(Exercise aim) Your job with the data below: print everything from the line that holds "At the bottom" down to the line that holds "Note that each", ends included, exactly, and nothing else.

•••••

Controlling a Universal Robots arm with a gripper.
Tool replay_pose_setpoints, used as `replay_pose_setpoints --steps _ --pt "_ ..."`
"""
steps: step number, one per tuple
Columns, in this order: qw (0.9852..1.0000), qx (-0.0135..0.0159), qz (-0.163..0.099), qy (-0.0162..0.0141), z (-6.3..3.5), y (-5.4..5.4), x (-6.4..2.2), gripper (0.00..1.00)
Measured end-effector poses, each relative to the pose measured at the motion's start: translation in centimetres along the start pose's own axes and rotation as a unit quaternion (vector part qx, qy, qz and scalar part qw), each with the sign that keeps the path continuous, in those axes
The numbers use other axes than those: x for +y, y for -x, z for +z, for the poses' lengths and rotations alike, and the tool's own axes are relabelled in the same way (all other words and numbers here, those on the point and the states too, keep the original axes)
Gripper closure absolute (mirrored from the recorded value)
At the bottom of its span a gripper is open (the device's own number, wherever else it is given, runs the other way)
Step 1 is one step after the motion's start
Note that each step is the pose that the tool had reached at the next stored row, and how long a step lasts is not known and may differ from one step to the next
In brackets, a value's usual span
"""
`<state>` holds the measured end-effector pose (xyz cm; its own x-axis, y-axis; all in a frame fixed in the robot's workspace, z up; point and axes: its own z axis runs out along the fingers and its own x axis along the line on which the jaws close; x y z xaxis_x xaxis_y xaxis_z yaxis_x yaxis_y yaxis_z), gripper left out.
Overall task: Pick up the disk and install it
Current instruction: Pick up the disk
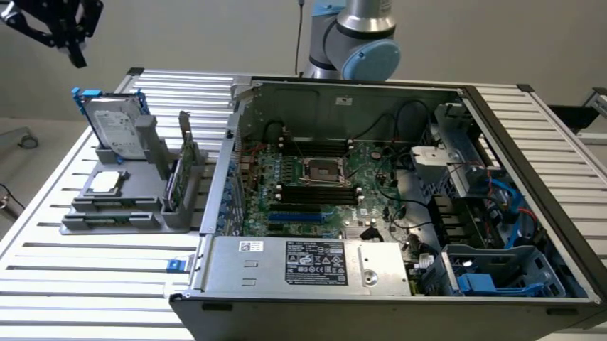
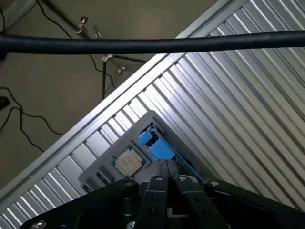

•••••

(Expected answer)
At the bottom of its span a gripper is open (the device's own number, wherever else it is given, runs the other way)
Step 1 is one step after the motion's start
Note that each step is the pose that the tool had reached at the next stored row, and how long a step lasts is not known and may differ from one step to the next

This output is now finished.